- [INSTRUCTIONS TO FOLLOW] Could you count the lines in the entries beneath that hold the word "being"? Respond with the number alone.

- [ENTRIES PROVIDED]
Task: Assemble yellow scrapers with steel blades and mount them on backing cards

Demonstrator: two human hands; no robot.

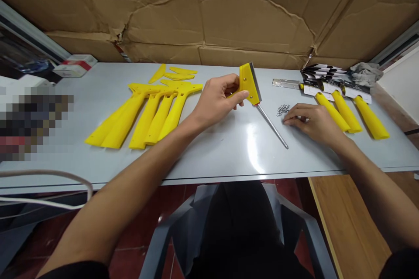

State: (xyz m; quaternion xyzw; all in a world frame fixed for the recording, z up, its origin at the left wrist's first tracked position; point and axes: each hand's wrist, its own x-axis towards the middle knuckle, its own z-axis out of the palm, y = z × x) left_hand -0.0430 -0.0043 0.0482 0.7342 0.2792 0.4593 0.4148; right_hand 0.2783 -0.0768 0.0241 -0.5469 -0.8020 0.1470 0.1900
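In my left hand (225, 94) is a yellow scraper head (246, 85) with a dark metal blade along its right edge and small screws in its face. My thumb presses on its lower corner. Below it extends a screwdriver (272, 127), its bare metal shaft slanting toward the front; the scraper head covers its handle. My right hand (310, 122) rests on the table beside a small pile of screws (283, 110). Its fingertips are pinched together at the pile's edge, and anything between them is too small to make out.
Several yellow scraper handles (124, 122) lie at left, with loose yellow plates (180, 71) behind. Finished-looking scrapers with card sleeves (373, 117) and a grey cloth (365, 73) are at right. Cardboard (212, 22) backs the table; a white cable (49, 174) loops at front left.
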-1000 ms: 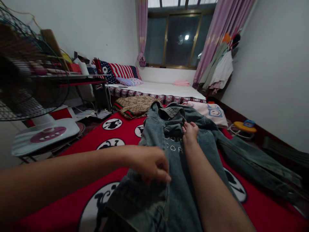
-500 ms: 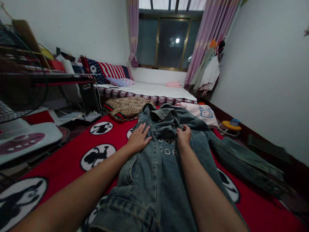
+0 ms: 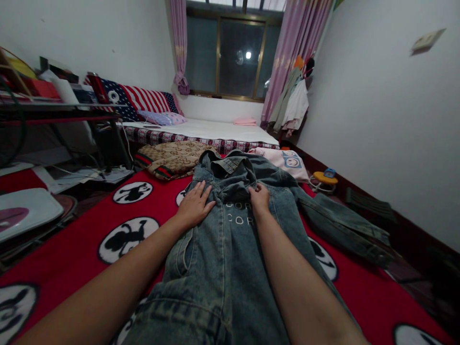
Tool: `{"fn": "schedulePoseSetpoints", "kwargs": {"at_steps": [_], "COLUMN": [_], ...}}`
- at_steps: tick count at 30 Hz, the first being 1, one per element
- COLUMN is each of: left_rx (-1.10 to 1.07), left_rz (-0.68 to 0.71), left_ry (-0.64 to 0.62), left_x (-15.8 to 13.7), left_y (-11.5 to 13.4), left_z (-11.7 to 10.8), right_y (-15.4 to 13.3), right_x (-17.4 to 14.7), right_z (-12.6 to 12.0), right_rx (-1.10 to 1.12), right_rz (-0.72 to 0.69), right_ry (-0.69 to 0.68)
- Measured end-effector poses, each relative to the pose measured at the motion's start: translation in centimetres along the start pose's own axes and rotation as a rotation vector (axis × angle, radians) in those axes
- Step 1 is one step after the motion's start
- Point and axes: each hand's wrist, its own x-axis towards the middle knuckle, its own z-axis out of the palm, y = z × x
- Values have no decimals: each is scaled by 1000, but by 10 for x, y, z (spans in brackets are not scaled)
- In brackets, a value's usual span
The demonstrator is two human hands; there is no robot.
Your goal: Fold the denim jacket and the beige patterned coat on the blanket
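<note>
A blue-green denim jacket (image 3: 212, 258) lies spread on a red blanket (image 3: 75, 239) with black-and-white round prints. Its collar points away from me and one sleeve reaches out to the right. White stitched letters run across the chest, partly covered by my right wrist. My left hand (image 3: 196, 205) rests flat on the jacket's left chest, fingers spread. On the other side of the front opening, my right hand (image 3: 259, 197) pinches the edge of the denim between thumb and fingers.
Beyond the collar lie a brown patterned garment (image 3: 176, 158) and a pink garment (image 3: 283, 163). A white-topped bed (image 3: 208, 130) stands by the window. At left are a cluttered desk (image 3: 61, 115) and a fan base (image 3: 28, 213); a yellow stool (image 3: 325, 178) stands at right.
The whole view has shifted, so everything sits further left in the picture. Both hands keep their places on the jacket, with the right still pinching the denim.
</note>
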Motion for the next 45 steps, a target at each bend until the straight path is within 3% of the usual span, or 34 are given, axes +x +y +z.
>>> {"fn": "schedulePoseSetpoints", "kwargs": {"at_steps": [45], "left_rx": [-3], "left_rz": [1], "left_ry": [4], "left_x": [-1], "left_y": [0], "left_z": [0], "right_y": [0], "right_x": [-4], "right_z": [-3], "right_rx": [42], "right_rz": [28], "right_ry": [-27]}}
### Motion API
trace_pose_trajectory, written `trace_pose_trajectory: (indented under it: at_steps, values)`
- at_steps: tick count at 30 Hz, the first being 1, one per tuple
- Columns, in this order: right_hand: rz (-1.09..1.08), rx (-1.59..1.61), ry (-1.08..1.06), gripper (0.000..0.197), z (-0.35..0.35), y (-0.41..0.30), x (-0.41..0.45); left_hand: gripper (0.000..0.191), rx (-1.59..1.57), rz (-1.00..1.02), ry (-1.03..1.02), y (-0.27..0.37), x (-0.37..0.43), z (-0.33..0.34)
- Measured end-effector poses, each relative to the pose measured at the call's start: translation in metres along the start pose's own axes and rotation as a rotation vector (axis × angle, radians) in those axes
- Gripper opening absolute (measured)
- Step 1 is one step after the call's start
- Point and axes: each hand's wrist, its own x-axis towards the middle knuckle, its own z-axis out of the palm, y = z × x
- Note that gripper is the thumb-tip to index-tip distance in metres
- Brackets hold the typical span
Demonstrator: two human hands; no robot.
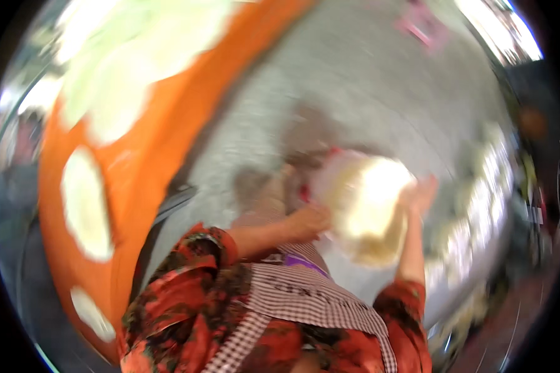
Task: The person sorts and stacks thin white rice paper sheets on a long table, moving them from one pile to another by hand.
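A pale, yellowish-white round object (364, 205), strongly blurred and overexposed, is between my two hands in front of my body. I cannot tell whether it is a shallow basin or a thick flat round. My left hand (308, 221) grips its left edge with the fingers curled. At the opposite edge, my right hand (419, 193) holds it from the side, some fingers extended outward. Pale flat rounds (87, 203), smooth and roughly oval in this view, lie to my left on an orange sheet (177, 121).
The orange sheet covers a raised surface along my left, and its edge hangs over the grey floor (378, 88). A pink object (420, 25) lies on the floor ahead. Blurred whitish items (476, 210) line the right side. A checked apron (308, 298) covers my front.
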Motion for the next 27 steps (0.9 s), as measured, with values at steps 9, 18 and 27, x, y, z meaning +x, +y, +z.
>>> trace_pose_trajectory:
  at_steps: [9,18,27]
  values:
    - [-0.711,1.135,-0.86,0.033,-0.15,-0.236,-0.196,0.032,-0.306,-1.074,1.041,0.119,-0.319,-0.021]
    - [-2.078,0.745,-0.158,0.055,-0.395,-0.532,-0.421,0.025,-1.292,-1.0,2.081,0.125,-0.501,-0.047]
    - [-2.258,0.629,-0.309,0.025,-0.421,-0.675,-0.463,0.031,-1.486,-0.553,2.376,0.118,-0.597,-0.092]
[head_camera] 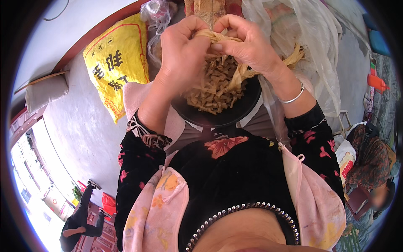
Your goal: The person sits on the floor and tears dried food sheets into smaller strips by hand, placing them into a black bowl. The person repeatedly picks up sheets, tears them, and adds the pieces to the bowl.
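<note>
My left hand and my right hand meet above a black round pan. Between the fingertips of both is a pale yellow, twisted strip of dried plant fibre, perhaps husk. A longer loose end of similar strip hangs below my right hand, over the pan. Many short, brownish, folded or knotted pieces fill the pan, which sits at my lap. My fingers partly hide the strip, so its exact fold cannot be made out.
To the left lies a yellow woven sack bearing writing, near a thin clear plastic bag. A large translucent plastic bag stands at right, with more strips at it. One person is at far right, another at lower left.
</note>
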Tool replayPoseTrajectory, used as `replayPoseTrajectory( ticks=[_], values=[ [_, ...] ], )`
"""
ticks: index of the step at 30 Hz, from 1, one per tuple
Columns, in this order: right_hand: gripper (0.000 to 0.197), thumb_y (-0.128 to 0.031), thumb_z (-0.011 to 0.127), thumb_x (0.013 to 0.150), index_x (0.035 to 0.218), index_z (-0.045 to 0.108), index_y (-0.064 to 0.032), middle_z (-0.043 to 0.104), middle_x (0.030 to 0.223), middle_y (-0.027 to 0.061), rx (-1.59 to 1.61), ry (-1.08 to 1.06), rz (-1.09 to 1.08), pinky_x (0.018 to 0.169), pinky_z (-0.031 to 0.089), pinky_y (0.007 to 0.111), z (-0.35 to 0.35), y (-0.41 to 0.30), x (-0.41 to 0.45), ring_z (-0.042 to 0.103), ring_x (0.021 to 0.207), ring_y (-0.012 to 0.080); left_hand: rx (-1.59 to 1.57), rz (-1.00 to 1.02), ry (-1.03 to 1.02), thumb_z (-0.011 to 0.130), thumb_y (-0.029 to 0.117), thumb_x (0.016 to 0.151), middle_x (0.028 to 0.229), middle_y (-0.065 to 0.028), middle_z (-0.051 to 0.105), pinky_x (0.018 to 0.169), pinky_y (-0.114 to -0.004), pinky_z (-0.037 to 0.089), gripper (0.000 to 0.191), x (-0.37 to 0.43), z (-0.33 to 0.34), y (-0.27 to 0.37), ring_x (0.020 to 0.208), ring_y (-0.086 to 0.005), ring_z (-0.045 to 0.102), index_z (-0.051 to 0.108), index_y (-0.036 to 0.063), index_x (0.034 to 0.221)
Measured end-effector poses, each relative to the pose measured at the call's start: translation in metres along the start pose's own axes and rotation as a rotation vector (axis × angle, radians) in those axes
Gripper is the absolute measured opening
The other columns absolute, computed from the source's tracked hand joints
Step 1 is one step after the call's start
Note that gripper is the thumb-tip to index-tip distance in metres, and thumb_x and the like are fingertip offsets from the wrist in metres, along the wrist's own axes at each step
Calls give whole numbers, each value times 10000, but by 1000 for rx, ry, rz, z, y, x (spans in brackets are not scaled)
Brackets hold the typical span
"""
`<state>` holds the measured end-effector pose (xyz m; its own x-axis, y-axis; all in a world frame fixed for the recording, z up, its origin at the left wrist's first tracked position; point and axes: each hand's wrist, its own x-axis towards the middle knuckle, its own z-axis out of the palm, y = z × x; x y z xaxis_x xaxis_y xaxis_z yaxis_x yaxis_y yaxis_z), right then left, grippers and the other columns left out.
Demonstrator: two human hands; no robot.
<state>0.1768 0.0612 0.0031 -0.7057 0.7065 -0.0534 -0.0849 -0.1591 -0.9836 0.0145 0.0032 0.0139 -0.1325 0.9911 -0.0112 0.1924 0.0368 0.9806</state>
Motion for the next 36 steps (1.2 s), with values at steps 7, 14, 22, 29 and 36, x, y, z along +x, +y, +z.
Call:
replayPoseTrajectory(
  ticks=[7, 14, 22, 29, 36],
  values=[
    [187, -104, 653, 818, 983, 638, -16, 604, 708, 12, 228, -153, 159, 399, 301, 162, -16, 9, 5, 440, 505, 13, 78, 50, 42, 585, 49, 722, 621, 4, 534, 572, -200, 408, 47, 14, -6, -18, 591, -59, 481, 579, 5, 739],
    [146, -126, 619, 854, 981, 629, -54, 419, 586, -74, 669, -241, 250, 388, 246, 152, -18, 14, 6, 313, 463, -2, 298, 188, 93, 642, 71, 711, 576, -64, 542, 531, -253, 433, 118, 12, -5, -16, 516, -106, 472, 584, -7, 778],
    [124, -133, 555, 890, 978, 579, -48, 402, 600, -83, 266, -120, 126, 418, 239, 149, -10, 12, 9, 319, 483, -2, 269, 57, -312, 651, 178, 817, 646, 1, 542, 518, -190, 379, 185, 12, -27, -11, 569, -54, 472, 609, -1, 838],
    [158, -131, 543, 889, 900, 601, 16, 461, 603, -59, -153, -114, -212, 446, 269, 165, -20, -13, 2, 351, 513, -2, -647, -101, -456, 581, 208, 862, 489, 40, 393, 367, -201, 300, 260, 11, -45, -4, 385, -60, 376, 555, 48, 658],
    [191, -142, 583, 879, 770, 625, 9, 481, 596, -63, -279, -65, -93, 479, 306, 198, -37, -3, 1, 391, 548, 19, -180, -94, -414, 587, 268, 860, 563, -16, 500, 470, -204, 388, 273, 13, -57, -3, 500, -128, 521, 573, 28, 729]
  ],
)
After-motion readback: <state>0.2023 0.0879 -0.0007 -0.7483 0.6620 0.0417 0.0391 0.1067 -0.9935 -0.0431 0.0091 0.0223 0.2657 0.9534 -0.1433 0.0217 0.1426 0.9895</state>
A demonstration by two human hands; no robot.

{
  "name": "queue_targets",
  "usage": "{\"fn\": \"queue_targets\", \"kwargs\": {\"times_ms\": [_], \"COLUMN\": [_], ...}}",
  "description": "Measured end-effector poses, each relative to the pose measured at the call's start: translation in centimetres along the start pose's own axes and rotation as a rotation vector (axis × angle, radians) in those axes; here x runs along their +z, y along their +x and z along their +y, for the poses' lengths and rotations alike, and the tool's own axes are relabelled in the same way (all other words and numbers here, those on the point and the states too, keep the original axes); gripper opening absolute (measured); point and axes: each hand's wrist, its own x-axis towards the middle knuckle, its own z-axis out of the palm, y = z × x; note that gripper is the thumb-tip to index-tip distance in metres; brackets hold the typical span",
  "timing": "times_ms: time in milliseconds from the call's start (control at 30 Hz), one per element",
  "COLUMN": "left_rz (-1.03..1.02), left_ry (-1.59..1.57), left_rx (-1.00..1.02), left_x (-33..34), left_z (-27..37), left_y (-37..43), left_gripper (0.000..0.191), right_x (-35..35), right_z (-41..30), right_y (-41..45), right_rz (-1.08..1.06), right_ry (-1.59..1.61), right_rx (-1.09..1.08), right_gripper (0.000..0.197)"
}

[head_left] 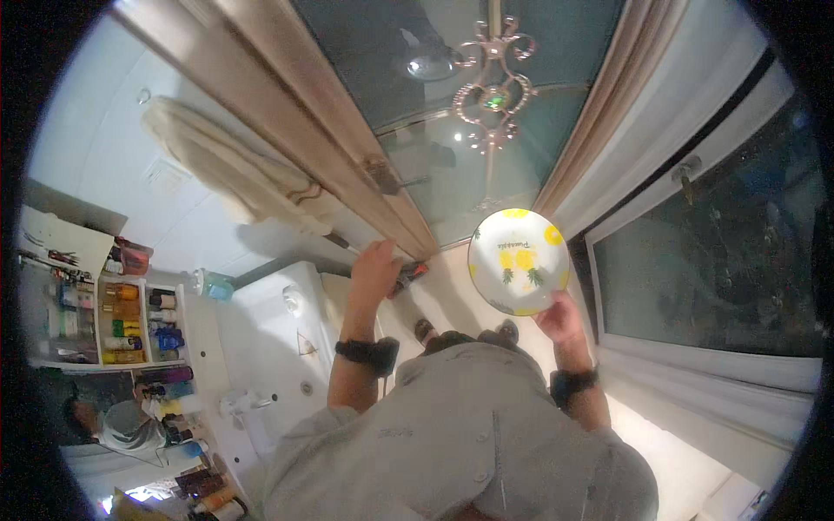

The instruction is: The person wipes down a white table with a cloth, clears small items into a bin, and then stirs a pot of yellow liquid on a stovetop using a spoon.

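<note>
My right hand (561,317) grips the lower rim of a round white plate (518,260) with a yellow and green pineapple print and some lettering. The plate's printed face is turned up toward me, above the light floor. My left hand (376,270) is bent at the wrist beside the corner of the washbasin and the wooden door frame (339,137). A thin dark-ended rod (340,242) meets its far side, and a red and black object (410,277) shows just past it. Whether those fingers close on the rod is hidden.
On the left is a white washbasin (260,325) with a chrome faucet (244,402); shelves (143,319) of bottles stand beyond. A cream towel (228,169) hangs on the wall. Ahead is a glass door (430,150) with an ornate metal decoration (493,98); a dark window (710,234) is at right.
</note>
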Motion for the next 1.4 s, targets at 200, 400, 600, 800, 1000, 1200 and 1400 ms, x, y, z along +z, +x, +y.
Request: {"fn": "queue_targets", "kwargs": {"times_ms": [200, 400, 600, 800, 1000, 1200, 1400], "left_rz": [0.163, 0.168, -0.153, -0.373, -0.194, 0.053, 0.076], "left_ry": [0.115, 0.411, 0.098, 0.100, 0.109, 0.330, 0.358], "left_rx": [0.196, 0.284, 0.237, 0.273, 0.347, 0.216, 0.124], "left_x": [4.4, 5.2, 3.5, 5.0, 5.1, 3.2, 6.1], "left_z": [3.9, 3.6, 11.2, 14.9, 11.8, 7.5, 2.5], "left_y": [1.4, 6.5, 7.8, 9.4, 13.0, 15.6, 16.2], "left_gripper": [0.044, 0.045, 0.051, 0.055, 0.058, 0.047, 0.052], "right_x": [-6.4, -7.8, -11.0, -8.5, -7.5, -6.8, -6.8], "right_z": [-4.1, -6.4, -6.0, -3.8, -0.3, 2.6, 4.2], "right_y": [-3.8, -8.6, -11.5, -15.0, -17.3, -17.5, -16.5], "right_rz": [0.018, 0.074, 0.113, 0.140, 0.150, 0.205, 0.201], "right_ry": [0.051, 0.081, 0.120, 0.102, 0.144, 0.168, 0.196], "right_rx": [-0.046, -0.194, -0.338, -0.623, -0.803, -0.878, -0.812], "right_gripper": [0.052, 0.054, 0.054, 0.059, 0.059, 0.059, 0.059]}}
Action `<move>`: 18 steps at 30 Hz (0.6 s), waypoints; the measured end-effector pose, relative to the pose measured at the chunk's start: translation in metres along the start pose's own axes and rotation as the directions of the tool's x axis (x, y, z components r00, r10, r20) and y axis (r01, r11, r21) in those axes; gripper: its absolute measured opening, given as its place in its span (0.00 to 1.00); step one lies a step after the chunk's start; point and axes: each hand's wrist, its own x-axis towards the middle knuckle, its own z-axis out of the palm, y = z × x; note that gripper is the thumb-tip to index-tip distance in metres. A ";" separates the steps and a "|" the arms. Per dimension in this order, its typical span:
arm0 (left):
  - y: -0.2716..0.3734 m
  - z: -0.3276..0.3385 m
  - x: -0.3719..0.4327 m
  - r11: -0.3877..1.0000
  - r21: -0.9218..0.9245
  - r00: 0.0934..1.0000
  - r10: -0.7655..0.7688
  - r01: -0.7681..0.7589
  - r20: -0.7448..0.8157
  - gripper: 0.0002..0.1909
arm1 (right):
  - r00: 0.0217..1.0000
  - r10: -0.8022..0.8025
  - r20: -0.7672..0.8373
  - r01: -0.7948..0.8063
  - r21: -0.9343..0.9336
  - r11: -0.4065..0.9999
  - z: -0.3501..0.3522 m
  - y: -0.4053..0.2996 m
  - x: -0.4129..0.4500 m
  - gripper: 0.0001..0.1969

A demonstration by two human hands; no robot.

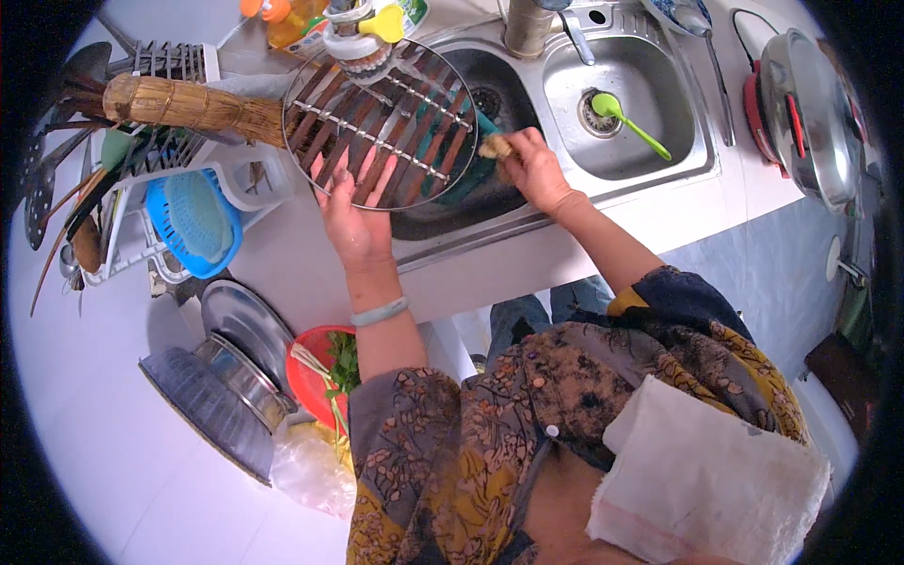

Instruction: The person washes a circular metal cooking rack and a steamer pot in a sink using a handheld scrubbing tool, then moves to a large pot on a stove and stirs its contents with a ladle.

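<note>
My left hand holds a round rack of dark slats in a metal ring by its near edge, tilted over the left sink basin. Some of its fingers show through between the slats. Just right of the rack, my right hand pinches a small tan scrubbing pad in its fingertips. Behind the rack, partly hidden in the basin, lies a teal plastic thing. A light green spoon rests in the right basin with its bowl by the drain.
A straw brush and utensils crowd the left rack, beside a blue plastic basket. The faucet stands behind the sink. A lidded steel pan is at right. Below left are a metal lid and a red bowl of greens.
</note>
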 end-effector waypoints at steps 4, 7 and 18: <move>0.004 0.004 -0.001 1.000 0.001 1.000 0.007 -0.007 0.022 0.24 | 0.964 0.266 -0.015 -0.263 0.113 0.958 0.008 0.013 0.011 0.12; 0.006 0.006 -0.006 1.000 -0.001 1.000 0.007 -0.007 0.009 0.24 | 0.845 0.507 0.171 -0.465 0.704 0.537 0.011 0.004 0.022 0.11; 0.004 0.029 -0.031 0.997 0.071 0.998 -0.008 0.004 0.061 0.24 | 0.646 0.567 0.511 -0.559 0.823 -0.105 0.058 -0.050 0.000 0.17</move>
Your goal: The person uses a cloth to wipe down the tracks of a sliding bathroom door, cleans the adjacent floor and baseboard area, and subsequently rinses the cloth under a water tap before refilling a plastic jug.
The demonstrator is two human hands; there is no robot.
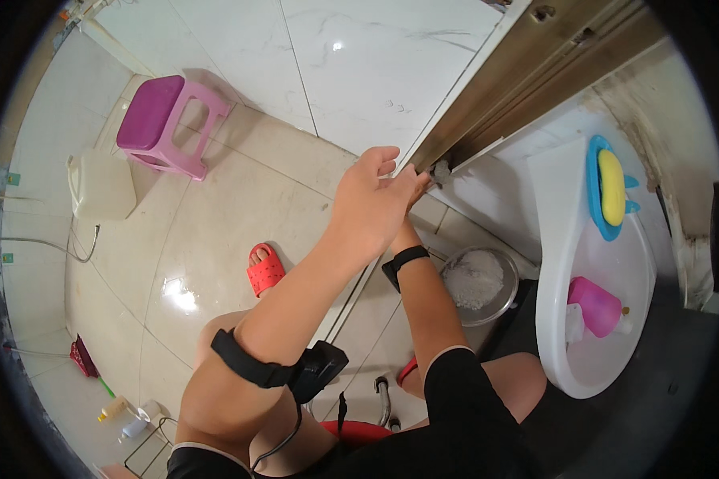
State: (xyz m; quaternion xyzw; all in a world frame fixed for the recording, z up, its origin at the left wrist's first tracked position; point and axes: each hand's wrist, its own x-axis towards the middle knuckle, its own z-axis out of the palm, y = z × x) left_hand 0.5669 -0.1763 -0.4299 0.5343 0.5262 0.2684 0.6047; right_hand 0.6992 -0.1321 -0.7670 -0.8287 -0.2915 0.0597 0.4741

- [YOUR SOLUTION] 2